The liner member 14 is rectangular in shape, having top and bottom surfaces 34, 36 and end and side walls 38, 40. The width of the liner 14 between its side walls 40 is the same as the width of the central portion 26 (i.e., the distance between the first fold lines 24). The height of the liner 14 from its top and bottom surfaces 34, 36 is equal to the width of the intermediate panel 30 (i.e., the distance between the first and second fold lines). Usually, the fluting of the blank 12 and the liner 14 is transverse to the other in order to provide extra strength to the finished container.
The first embodiment of the lamination process is shown in FIG. 1 and is as follows: glue is applied to the inner surface 16 of the blank 12 at a gluing station A by conventional means, such as a glue roll 42. The blank 12 is then moved to station B where it receives the liner 14 which is usually fed transversely to the path of travel of the blank 12. Either manually or mechanically, the bottom surface 36 of the liner 14 is placed onto the blank 12 to generally overly the central portion 26.
Care has to normally be taken so that the side walls 40 of the liner 14 are in registration with the sides of the central portion 26 defined by the first fold lines 24. FIG. 2A illustrates a misalignment of the liner 14 on the blank 12 with the distance marked "misalignment" being the space between the side walls 40 and the first fold line 24. Thus, fold lines (not shown) in the liner 14 would not be in registration with respective fold lines (also not shown) on the blank 12, resulting in uneven folding with a possible buckling in the finished product of the liner 14 on the blank 12.

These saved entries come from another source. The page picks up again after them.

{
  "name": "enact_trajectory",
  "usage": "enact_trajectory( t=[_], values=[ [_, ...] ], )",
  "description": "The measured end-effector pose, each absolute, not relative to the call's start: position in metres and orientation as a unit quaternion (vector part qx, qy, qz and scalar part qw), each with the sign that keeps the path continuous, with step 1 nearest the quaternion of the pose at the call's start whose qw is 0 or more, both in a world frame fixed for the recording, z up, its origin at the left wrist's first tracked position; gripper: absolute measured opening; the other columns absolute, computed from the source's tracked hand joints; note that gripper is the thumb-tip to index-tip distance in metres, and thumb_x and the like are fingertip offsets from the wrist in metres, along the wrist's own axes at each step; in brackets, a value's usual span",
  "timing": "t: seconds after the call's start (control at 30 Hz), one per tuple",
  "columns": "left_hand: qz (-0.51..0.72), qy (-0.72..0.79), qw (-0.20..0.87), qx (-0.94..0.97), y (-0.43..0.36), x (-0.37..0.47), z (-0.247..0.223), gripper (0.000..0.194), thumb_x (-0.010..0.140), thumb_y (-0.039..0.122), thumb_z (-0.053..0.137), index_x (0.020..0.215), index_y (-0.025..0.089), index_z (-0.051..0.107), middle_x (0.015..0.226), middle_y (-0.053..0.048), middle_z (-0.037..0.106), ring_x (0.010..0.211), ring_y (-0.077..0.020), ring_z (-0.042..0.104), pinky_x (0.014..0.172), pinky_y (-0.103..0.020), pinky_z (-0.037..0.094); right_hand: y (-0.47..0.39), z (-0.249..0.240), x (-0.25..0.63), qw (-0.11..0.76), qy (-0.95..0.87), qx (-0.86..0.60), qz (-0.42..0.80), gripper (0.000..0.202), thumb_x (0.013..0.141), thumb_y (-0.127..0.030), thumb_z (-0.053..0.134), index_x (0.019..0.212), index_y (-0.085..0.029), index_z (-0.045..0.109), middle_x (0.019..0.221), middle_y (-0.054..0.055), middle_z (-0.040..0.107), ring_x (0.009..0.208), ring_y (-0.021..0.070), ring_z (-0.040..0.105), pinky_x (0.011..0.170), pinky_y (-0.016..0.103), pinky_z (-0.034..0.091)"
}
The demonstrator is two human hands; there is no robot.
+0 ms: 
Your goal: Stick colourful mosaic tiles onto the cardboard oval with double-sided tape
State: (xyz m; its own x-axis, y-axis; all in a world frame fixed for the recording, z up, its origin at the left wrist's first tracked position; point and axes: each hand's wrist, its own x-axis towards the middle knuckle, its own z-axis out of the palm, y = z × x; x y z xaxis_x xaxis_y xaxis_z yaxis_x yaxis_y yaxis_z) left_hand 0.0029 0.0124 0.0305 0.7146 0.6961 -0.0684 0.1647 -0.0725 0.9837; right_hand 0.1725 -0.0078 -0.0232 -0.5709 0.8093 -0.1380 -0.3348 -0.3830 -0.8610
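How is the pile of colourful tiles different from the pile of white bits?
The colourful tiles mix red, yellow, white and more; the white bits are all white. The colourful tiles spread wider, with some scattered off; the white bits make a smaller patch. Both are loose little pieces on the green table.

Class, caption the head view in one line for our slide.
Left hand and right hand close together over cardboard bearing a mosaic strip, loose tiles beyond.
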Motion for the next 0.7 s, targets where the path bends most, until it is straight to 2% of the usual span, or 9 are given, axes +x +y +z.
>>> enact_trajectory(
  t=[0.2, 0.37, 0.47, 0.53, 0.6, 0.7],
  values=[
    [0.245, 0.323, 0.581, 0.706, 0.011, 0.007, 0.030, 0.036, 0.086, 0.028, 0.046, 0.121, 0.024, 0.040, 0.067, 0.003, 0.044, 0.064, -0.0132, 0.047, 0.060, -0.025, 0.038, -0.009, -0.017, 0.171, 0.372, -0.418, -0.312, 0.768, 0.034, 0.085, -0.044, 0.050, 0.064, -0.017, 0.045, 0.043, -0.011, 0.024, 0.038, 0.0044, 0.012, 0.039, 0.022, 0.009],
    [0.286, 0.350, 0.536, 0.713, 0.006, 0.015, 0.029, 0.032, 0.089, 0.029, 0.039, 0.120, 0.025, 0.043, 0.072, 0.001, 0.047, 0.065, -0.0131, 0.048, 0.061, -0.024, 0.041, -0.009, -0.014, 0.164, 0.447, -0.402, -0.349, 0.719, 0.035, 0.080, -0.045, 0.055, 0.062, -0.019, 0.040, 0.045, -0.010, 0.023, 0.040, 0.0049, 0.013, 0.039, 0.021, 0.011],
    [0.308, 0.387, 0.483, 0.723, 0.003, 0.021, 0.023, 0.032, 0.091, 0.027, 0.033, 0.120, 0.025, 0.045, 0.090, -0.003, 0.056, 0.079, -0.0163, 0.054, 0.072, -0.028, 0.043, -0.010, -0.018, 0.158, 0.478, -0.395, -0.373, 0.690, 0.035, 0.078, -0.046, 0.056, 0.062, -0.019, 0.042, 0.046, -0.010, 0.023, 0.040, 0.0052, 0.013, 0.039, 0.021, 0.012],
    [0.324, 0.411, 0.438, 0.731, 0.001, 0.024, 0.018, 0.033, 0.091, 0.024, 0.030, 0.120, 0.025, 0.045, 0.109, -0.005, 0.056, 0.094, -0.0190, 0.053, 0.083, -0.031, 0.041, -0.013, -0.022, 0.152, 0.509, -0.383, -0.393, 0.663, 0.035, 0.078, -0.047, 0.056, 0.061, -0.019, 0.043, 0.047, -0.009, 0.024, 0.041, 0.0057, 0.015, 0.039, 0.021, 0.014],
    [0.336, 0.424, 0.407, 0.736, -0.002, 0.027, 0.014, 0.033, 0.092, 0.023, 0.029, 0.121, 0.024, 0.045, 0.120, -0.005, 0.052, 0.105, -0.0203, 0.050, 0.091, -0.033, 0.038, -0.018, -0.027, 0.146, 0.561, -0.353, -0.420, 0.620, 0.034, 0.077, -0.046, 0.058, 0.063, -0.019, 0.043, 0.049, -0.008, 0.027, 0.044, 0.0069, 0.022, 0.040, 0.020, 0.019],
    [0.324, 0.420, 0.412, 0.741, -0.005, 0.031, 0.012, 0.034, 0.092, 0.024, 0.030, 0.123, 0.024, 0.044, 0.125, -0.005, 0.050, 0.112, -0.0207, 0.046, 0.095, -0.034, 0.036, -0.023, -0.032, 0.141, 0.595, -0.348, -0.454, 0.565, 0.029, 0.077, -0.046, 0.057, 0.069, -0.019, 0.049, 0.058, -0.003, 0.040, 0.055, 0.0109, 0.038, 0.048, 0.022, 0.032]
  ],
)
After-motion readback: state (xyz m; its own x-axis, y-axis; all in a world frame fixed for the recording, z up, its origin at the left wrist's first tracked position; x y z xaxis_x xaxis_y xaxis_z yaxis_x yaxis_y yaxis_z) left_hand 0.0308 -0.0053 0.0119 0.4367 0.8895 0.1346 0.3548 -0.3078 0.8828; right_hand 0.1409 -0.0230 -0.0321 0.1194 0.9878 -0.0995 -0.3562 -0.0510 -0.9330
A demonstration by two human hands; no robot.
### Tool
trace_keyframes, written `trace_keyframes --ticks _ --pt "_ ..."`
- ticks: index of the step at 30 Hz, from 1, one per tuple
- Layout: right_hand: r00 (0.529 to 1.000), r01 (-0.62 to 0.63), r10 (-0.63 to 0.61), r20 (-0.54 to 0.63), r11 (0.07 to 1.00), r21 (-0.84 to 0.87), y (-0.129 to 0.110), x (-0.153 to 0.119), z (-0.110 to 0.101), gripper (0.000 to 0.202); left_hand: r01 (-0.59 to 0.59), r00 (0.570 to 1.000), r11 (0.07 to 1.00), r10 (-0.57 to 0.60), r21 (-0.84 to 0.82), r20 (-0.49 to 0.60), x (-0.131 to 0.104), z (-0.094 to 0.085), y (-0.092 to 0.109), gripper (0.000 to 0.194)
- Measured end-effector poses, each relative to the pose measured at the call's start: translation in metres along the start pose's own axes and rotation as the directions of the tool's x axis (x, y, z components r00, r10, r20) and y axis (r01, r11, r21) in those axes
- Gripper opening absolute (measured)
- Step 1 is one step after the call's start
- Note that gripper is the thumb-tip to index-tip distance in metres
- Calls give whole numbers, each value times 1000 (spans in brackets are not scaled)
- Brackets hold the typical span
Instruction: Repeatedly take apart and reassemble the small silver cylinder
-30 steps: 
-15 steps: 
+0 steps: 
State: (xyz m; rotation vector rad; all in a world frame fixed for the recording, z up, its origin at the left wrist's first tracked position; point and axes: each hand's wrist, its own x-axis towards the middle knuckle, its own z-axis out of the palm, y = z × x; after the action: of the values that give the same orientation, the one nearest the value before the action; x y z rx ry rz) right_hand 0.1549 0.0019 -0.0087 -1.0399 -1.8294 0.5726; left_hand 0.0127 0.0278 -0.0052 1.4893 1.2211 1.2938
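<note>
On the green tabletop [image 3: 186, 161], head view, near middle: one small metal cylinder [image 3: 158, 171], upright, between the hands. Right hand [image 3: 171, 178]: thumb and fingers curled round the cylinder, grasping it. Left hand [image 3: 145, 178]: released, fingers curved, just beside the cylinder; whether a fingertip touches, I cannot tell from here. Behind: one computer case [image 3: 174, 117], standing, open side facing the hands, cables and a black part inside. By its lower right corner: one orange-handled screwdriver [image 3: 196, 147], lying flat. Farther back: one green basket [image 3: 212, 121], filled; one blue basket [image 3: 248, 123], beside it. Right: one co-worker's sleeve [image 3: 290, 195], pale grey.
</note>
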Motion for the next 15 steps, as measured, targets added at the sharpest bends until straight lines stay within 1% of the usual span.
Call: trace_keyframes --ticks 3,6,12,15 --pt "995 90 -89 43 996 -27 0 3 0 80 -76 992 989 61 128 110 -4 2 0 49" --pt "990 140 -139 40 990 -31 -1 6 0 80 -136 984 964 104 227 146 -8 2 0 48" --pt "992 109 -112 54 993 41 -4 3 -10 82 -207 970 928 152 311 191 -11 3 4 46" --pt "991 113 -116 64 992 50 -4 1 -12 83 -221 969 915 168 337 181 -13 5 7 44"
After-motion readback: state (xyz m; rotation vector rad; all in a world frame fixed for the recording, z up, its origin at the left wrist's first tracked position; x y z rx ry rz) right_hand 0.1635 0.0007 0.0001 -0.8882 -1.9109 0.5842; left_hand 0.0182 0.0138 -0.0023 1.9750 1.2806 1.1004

The fold lines 24, 28 and the outer edge panels 32 provide an automatic means for centering the liner 14 onto the blank 12. As seen in FIGS. 1 and 2B, the outer edge panels 32 are first bent upwardly 90° about first fold line 24 at the folding station C. During that process, any misalignment of the liner 14 in its position on blank 12 is automatically corrected. Thus, the misalignment in FIG. 2A is corrected by having the liner 14 be shifted to the right in the figure the distance of the misalignment with the liner 14 now captured between the upright outer edge panels 32. Also, while at the folding station C, the panels 32 are then folded downwardly 90° about the second fold lines 28 so that the inner surfaces of the panels 32 overlap a portion of the top surface 34 of the liner 14.
Referring again to FIG. 1, the laminated assembly 10 is then moved to station D where the assembly 10 is fed between opposed pressure rolls 44 for a predetermined glue cure time at a predetermined pressure to cement the liner 14 onto the blank 12. From station D, the assembly 10 can be moved to subsequent conventional container-erecting stations which may result in a container as shown in FIG. 4C.
FIGS. 3 and 4A and 4B depict another embodiment of the carton-forming process. The liner 114 is fed between an upper feed roller 46 and a lower glue roller 48 whereby glue 50 is applied to the bottom surface 136 of the liner 114. The liner 114 is then placed generally onto the central portion 126 of the blank 120 and glue 50 is applied to the outer edge panels 132. The panels 132 are then folded about fold lines 124, 128 onto the liner 114, as described above for the first embodiment. The assembly is then indexed into the compression section, as described above, to form the laminated product.